■ **What is expected**
No pictures, nothing altered: return the data below.

■ **Collected data**
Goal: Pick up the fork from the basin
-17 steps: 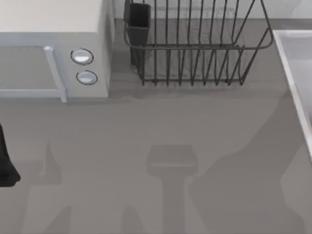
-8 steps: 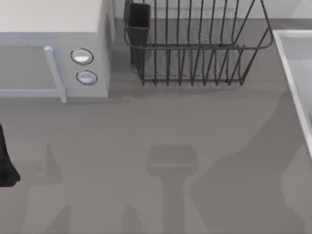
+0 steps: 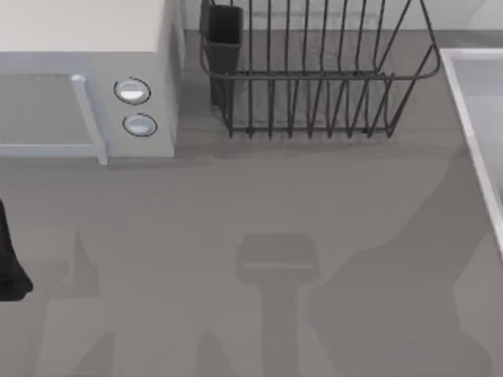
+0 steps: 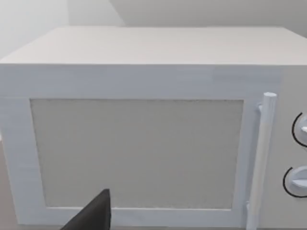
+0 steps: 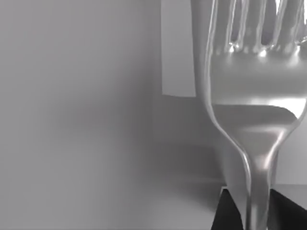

■ **Problem solution**
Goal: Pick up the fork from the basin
-17 steps: 
-8 steps: 
+0 steps: 
+0 steps: 
+0 steps: 

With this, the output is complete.